Lorenza Fornasir è una psicologa, e anche se in apparenza stavolta ti sei tenuta lontana dalle storie della tua Trieste, ritorna comunque l’approccio analitico che accomuna le tue opere. Che cosa ti lega così tanto a queste pratiche? Quanto ha a che vedere, ancora, con l’esperienza basagliana della tua città?

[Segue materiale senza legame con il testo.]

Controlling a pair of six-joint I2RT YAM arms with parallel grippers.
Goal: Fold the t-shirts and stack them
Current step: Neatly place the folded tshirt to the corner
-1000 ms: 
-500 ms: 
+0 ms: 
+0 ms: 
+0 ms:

Amo la figura di Franco Basaglia perché diceva quello che diceva e faceva quello che faceva senza nascondersi dietro al tecnicismo medico, dietro ad una scienza che scienza non è, ma curava e guardava le persone per quello che sono. La stessa cosa si cerca di fare qui a Trieste: mentre crescevo mi sono resa conto che Trieste si porta addosso questa eredità, qui si è capaci di guardare il matto per strada in modo diverso rispetto a tanti altri luoghi. Perché qualcuno ce lo ha insegnato, perché ce lo abbiamo nel dna, siamo figli di quel momento lì e quindi di Basaglia. Lui ha detto e scritto tanto ma alla fine, al di là del discorso sul cambio di prospettiva, sull’importanza del negare la violenza, di ripensare i tempi e modi della cura, quello che rimane è questa lezione a guardarsi l’un l’altro nel rispetto delle diversità e delle storie di ognuno di noi.

Passato in selezione ufficiale quest’anno a Visions du Réel, Tutte le anime del mio corpo arriva allo Shorts International Film Fest di Trieste lunedì prossimo, 3 luglio, con una proiezione evento speciale al Cinema Ariston alle h 19, alla presenza dell’autrice e di Lorena Fornasir.